**ABOUT THIS TASK:**
The data follows. Retype every entry exactly.
------------------------------------------------
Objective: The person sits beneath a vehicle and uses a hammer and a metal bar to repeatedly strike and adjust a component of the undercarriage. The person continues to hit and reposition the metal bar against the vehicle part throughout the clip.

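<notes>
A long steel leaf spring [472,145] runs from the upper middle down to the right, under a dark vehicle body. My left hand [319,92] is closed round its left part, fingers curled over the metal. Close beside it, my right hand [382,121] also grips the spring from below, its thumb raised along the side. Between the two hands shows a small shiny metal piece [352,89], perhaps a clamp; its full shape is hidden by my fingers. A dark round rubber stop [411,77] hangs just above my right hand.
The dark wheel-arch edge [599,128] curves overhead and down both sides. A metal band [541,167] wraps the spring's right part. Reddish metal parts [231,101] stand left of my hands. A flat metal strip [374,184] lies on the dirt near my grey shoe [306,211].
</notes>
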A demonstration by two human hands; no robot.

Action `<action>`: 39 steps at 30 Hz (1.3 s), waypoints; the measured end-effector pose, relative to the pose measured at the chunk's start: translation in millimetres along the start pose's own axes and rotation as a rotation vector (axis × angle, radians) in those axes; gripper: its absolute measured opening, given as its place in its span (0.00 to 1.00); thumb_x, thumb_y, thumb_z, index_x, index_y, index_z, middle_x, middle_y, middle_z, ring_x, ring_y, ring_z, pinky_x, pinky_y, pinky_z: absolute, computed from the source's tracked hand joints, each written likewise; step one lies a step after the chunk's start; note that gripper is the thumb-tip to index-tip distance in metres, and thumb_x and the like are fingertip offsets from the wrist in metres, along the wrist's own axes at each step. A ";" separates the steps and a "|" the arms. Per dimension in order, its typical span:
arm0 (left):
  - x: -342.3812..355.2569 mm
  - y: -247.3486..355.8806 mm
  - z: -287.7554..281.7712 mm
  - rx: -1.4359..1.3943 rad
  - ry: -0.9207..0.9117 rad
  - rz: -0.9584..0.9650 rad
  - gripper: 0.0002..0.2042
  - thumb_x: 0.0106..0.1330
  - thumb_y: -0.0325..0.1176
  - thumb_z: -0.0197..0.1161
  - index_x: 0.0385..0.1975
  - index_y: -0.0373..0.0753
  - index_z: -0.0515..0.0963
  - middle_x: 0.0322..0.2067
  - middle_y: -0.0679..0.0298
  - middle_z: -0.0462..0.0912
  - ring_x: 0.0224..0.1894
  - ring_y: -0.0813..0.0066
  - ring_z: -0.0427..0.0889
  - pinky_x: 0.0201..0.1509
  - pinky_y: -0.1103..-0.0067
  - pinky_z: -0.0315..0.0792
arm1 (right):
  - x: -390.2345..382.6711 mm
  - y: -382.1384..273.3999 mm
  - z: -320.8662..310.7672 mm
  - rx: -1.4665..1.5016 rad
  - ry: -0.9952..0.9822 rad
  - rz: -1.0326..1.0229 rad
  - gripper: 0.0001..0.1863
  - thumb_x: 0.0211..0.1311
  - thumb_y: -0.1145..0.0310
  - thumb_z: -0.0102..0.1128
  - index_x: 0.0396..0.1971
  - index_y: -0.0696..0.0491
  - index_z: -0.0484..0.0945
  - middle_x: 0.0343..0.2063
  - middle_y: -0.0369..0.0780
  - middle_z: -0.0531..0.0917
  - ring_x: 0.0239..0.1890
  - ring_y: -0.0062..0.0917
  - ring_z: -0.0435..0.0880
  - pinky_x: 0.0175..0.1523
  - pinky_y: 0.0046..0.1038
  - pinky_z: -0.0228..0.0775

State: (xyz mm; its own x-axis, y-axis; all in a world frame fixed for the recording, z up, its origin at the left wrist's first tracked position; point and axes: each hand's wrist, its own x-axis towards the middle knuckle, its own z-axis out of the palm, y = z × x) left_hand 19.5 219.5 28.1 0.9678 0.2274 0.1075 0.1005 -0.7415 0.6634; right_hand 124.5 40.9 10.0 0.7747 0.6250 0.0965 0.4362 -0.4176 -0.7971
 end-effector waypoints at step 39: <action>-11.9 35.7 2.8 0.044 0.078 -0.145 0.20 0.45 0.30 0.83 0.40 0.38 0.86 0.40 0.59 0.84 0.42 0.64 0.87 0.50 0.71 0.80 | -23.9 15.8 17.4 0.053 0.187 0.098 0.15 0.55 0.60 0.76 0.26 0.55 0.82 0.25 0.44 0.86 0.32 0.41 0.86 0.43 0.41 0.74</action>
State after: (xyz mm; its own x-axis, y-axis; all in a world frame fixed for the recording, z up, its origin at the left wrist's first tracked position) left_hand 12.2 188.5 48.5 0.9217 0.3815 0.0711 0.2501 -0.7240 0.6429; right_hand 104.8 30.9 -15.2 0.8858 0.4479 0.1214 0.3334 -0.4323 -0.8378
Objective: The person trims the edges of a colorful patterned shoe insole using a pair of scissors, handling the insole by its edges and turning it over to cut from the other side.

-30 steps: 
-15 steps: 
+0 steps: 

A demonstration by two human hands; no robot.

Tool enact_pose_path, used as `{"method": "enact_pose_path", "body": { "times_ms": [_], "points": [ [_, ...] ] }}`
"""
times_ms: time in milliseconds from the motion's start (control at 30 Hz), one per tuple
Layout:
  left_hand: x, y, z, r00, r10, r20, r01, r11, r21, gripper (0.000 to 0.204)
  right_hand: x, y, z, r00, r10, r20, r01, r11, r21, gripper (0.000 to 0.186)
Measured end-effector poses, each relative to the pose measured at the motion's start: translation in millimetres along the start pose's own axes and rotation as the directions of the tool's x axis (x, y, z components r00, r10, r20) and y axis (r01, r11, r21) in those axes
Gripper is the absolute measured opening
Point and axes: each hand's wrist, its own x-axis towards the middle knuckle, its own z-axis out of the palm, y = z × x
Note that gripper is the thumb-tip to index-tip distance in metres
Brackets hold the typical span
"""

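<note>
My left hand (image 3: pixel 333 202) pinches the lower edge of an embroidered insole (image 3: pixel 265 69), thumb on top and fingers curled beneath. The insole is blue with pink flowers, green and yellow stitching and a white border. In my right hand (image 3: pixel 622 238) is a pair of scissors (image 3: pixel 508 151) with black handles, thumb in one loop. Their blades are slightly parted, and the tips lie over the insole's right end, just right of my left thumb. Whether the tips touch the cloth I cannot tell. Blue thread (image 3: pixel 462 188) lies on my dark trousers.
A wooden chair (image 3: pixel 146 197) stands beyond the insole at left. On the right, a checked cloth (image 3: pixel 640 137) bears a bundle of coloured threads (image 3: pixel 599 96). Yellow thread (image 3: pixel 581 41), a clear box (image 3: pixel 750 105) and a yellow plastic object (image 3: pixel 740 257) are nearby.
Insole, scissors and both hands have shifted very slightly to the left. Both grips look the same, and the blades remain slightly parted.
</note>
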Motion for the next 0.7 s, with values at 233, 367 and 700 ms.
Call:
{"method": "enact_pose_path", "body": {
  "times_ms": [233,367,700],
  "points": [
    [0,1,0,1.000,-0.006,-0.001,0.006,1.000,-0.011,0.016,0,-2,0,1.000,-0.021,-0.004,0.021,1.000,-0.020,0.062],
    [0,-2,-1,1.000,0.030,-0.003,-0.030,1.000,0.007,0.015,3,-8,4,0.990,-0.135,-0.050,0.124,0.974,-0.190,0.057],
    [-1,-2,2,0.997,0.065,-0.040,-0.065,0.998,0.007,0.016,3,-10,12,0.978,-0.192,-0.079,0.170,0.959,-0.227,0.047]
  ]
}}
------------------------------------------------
**EXERCISE RESPONSE:**
Objective: The person sits beneath a vehicle and uses a hammer and a metal bar to repeatedly strike and adjust a component of the undercarriage. The person continues to hit and reposition the metal bar against the vehicle part throughout the clip.

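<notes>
A long steel leaf spring [472,145] runs from the upper middle down to the right, under a dark vehicle body. My left hand [319,92] is closed round its left part, fingers curled over the metal. Close beside it, my right hand [382,121] also grips the spring from below, its thumb raised along the side. Between the two hands shows a small shiny metal piece [352,89], perhaps a clamp; its full shape is hidden by my fingers. A dark round rubber stop [411,77] hangs just above my right hand.
The dark wheel-arch edge [599,128] curves overhead and down both sides. A metal band [541,167] wraps the spring's right part. Reddish metal parts [231,101] stand left of my hands. A flat metal strip [374,184] lies on the dirt near my grey shoe [306,211].
</notes>
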A demonstration by two human hands; no robot.

Action `<action>`: 39 steps at 30 Hz (1.3 s), waypoints; the measured end-effector pose, relative to the pose measured at the chunk's start: translation in millimetres along the start pose's own axes and rotation as a rotation vector (axis × angle, radians) in those axes; gripper: its absolute measured opening, given as its place in its span (0.00 to 1.00); thumb_x, thumb_y, thumb_z, index_x, index_y, index_z, middle_x, middle_y, middle_z, ring_x, ring_y, ring_z, pinky_x, pinky_y, pinky_z: absolute, computed from the source's tracked hand joints, each written likewise; step one lies a step after the chunk's start; note that gripper is the thumb-tip to index-tip distance in metres, and thumb_x and the like are fingertip offsets from the wrist in metres, along the wrist's own axes at each step. A ";" separates the steps and a "|" the arms. Per dimension in order, its typical span:
arm0 (left):
  - x: -342.3812..355.2569 mm
  - y: -247.3486..355.8806 mm
  - z: -287.7554..281.7712 mm
  - rx: -1.4359..1.3943 rad
  - ry: -0.9207..0.9117 rad
  - rz: -0.9584..0.9650 rad
  - gripper: 0.0002..0.2042
  - thumb_x: 0.0106..0.1330
  - thumb_y: -0.0325..0.1176
  - thumb_z: -0.0197..0.1161
  - index_x: 0.0385..0.1975
  - index_y: -0.0373..0.0753
  - index_z: -0.0515..0.0963
  - middle_x: 0.0322..0.2067
  - middle_y: -0.0679..0.0298
  - middle_z: -0.0462..0.0912
  - ring_x: 0.0224..0.1894
  - ring_y: -0.0813..0.0066
  - ring_z: -0.0427..0.0889
  - pinky_x: 0.0201..0.1509
  - pinky_y: -0.1103..-0.0067
  - pinky_z: -0.0315..0.0792
arm1 (right):
  - x: -390.2345..382.6711 mm
  - y: -382.1384..273.3999 mm
  - z: -320.8662..310.7672 mm
  - rx: -1.4665..1.5016 rad
  - ry: -0.9952..0.9822 rad
  - rz: -1.0326..1.0229 rad
  - gripper: 0.0001..0.1863
  - thumb_x: 0.0211..0.1311
  - thumb_y: -0.1145..0.0310
  - thumb_z: -0.0102..0.1128
  - index_x: 0.0396..0.1971
  - index_y: -0.0696..0.0491
  - index_z: -0.0484..0.0945
  - middle_x: 0.0343..0.2063
  - middle_y: -0.0369..0.0780
  - middle_z: -0.0531..0.0917
  - ring_x: 0.0239..0.1890
  - ring_y: -0.0062..0.0917
  - ring_z: -0.0435..0.0880
  - pinky_x: 0.0175..0.1523
  - pinky_y: 0.0046..0.1038
  - pinky_z: -0.0228..0.0775

State: (xyz mm; its own x-axis, y-axis; all in a world frame fixed for the recording, z up, its origin at the left wrist's first tracked position; point and axes: each hand's wrist, its own x-axis towards the middle knuckle, its own z-axis out of the palm, y = z × x) left_hand 19.5 219.5 28.1 0.9678 0.2274 0.1075 0.1005 -0.7415 0.6634; right_hand 124.5 40.9 10.0 0.7747 0.6250 0.0965 0.4362 -0.4176 -0.7971
 end-effector waypoints at step 39: <action>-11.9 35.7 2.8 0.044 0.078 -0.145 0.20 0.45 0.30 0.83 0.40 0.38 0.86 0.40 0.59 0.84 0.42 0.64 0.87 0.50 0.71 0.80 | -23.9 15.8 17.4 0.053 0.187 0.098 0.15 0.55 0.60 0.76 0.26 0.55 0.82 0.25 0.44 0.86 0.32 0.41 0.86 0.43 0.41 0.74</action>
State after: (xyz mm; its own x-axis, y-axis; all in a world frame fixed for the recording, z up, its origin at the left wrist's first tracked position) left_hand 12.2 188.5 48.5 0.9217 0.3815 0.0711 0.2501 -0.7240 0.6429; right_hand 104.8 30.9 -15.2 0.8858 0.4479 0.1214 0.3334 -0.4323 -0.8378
Objective: The person trims the edges of a colorful patterned shoe insole using a pair of scissors, handling the insole by its edges and turning it over to cut from the other side.

-30 steps: 
-15 steps: 
+0 steps: 

A demonstration by two human hands; no robot.

Tool enact_pose_path, used as `{"method": "enact_pose_path", "body": { "times_ms": [_], "points": [ [_, ...] ] }}`
"""
times_ms: time in milliseconds from the motion's start (control at 30 Hz), one per tuple
Layout:
  left_hand: x, y, z, r00, r10, r20, r01, r11, r21, gripper (0.000 to 0.204)
  right_hand: x, y, z, r00, r10, r20, r01, r11, r21, gripper (0.000 to 0.186)
Measured end-effector poses, each relative to the pose measured at the motion's start: translation in millimetres along the start pose's own axes and rotation as the directions of the tool's x axis (x, y, z components r00, r10, r20) and y axis (r01, r11, r21) in those axes
Gripper is the absolute measured opening
Point and axes: each hand's wrist, its own x-axis towards the middle knuckle, its own z-axis out of the palm, y = z × x
Note that gripper is the thumb-tip to index-tip distance in metres
Brackets hold the typical span
"""

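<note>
My left hand (image 3: pixel 333 202) pinches the lower edge of an embroidered insole (image 3: pixel 265 69), thumb on top and fingers curled beneath. The insole is blue with pink flowers, green and yellow stitching and a white border. In my right hand (image 3: pixel 622 238) is a pair of scissors (image 3: pixel 508 151) with black handles, thumb in one loop. Their blades are slightly parted, and the tips lie over the insole's right end, just right of my left thumb. Whether the tips touch the cloth I cannot tell. Blue thread (image 3: pixel 462 188) lies on my dark trousers.
A wooden chair (image 3: pixel 146 197) stands beyond the insole at left. On the right, a checked cloth (image 3: pixel 640 137) bears a bundle of coloured threads (image 3: pixel 599 96). Yellow thread (image 3: pixel 581 41), a clear box (image 3: pixel 750 105) and a yellow plastic object (image 3: pixel 740 257) are nearby.
Insole, scissors and both hands have shifted very slightly to the left. Both grips look the same, and the blades remain slightly parted.
</note>
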Motion for the next 0.7 s, with values at 233, 367 and 700 ms.
Call:
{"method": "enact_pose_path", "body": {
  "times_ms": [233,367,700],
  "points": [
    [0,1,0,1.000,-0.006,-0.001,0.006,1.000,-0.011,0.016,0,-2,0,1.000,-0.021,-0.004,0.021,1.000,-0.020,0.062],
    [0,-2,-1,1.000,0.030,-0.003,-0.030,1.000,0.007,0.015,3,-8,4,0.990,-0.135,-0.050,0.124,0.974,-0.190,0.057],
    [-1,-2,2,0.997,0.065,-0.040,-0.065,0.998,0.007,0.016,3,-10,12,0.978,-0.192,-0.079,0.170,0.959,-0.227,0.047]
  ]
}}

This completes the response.